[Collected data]
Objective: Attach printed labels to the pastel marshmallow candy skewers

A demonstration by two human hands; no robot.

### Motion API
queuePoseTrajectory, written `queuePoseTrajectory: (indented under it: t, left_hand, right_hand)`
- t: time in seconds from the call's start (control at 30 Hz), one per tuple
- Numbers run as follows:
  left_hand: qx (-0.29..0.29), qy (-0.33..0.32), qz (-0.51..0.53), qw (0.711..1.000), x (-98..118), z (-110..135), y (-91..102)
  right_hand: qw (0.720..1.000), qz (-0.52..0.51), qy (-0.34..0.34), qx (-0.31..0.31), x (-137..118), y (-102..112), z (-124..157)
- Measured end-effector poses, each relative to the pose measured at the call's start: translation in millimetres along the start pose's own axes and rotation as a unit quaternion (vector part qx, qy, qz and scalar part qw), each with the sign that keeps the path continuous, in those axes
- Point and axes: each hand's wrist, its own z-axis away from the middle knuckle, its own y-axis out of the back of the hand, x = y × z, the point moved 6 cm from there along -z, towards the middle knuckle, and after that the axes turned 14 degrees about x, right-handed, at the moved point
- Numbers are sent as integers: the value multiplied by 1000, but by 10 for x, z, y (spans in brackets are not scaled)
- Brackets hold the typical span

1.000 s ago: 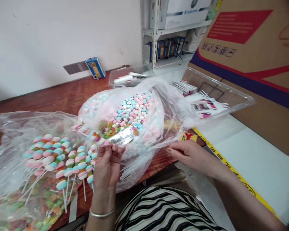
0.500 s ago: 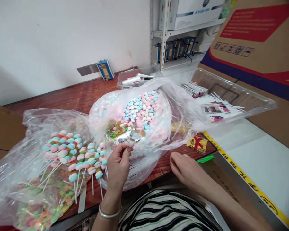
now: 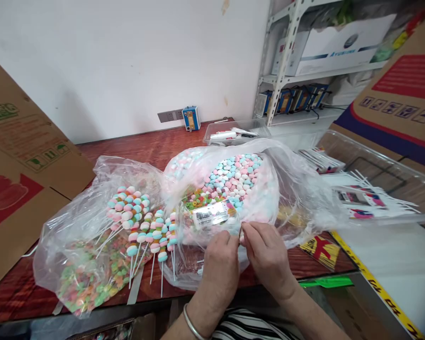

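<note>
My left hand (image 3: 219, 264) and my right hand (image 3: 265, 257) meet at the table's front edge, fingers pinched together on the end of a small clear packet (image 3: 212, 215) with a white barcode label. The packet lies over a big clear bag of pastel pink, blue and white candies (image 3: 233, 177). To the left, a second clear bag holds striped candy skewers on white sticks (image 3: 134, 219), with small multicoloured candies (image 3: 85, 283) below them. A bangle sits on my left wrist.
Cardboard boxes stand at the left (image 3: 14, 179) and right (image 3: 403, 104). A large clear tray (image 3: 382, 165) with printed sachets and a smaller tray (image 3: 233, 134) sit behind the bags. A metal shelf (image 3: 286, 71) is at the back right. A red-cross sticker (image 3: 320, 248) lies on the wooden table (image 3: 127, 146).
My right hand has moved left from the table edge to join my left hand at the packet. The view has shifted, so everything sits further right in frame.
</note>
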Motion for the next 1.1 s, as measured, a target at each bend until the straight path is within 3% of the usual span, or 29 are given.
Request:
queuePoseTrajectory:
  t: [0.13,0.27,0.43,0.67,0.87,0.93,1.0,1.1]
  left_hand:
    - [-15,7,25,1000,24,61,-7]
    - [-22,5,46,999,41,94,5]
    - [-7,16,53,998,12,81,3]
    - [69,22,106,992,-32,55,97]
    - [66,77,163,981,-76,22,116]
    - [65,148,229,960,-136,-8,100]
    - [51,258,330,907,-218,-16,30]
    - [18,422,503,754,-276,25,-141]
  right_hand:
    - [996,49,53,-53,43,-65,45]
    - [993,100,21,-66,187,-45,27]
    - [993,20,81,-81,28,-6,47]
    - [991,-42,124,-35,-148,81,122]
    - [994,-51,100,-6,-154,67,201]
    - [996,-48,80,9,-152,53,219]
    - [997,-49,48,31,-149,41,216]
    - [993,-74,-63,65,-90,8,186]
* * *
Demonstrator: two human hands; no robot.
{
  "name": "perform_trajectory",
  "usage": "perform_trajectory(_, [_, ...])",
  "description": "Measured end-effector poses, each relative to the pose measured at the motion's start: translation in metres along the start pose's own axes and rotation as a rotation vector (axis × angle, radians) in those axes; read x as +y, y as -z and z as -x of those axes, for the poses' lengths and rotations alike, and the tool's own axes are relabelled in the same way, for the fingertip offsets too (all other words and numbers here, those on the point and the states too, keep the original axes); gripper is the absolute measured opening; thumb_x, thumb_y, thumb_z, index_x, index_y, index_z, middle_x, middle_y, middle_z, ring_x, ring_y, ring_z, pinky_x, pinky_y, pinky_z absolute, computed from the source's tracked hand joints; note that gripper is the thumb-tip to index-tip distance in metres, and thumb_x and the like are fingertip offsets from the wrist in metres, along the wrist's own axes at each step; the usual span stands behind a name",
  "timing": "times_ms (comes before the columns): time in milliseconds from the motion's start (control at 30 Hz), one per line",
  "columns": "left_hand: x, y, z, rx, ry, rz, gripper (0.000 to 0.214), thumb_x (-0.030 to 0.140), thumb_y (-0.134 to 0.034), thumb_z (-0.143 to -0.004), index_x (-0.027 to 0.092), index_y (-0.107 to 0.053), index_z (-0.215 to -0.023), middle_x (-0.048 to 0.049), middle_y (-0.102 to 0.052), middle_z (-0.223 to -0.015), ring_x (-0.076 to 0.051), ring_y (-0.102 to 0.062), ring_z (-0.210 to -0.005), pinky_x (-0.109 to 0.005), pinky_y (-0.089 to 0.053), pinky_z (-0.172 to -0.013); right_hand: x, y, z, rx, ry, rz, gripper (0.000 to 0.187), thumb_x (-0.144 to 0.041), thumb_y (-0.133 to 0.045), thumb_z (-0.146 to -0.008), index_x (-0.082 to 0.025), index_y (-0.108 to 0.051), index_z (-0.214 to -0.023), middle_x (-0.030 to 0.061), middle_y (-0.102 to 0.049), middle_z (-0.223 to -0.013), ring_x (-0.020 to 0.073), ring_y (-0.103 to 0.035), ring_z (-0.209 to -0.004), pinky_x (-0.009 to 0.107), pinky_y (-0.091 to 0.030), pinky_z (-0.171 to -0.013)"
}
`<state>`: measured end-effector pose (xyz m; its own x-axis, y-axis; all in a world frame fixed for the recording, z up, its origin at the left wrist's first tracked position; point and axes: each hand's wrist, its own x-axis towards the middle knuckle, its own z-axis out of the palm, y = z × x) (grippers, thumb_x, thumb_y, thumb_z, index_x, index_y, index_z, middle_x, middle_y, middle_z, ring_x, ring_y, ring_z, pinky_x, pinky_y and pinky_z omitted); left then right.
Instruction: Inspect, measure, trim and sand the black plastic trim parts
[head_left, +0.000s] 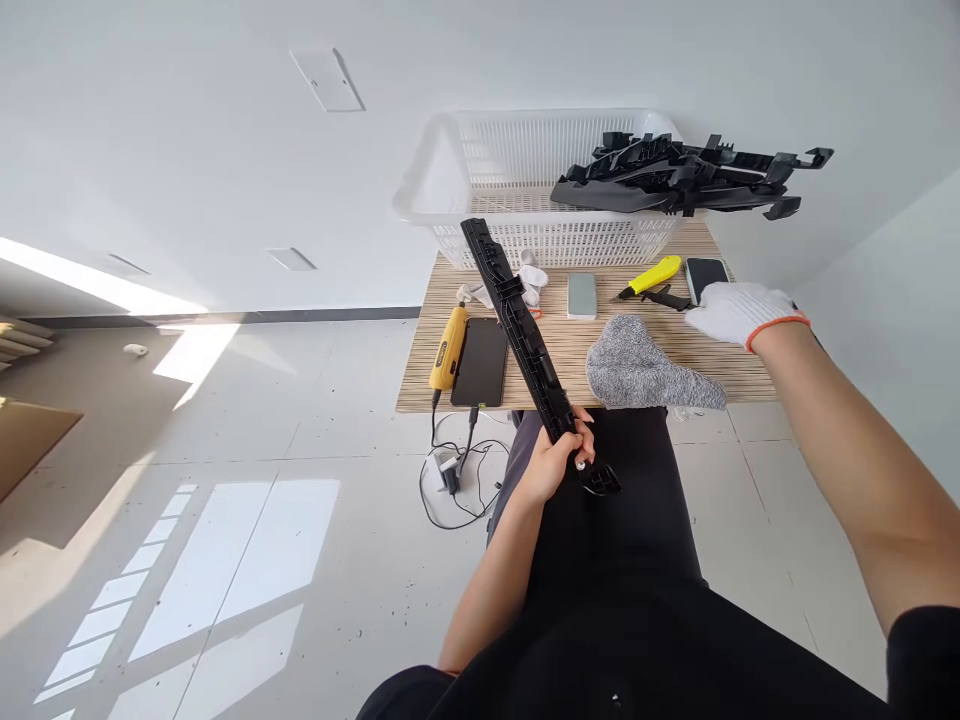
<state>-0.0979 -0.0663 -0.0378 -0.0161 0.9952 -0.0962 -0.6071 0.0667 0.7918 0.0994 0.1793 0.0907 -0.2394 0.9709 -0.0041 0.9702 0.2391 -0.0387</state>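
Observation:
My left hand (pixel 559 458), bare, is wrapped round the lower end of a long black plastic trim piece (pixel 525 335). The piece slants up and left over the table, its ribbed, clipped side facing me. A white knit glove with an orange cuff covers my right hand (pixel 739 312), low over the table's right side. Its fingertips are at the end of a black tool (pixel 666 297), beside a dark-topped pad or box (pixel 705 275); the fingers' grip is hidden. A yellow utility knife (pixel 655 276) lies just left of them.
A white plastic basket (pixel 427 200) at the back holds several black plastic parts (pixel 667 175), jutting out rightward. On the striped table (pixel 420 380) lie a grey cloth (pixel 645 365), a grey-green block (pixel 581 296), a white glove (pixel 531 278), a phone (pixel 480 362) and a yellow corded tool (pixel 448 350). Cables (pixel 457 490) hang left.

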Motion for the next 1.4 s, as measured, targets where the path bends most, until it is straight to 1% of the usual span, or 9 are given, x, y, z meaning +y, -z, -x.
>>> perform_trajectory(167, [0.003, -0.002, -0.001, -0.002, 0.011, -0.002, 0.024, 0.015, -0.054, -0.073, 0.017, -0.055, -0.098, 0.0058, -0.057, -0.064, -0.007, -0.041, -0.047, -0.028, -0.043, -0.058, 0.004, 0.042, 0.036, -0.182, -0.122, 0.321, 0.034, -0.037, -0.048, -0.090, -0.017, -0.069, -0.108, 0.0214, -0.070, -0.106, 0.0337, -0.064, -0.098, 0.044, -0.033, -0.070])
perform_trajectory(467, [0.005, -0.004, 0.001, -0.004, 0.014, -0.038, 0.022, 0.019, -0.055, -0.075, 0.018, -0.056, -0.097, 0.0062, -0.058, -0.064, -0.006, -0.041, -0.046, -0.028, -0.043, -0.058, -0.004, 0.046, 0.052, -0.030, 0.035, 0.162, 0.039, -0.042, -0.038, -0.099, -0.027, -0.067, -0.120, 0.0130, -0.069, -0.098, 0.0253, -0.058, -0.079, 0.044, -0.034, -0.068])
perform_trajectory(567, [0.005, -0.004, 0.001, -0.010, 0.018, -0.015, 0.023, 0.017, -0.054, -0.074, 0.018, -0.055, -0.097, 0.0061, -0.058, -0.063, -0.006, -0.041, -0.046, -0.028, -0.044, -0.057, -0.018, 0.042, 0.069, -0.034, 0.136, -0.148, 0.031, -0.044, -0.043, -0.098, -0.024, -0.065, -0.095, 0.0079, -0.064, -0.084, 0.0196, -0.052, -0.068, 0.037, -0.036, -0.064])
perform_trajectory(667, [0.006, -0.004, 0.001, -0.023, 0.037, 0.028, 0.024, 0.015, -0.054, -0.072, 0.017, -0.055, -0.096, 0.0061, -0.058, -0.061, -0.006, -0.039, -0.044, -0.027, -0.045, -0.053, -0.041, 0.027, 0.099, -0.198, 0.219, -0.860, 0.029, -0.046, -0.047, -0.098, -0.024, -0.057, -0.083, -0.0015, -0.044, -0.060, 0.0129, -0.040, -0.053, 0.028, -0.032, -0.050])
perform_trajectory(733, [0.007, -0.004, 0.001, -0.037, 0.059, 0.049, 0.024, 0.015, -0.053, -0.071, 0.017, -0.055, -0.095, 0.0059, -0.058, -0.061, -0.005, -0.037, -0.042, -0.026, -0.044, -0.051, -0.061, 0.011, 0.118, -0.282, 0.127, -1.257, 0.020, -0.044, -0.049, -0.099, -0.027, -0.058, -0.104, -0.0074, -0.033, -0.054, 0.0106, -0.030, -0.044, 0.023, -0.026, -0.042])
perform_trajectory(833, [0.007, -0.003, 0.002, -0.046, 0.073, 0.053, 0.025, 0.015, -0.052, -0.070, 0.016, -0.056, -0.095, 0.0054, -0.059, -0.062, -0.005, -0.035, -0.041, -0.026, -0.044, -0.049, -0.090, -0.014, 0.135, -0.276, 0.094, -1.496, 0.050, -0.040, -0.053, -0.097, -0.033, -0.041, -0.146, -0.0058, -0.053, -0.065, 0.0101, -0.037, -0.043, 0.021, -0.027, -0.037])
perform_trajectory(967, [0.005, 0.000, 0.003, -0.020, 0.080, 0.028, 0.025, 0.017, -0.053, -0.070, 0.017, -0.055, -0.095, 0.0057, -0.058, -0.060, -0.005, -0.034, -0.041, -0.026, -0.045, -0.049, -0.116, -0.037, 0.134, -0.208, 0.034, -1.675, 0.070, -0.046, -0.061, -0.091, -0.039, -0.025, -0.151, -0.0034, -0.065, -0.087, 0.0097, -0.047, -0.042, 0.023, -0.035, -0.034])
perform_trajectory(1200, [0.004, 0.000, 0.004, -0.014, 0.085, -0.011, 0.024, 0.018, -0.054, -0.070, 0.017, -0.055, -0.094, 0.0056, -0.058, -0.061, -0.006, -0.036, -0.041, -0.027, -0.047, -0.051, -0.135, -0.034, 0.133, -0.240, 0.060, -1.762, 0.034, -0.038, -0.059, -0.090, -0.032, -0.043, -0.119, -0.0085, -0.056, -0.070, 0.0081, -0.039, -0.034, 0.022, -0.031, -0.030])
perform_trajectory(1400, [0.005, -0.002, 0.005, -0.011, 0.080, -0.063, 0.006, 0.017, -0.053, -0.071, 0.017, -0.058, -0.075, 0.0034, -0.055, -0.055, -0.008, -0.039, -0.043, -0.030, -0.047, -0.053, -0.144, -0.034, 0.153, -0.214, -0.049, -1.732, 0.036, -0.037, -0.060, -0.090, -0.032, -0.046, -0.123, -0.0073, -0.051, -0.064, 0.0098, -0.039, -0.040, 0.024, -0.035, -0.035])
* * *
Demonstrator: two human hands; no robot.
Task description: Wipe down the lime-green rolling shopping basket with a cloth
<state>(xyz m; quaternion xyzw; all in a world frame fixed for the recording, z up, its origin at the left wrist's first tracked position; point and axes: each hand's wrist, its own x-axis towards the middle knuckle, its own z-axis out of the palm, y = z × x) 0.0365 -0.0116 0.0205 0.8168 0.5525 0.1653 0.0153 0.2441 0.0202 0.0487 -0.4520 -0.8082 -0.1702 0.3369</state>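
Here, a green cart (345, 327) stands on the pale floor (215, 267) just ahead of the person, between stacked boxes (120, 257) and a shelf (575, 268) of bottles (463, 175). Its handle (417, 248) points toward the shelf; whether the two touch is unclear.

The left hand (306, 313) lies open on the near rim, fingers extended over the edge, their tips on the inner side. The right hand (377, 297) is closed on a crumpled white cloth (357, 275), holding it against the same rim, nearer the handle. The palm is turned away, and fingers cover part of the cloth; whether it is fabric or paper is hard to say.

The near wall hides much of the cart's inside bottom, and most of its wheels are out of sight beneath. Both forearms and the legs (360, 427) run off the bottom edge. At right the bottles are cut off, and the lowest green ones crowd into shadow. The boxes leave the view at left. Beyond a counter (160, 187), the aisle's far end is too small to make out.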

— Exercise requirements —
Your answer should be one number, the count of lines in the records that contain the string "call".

— Response area —
2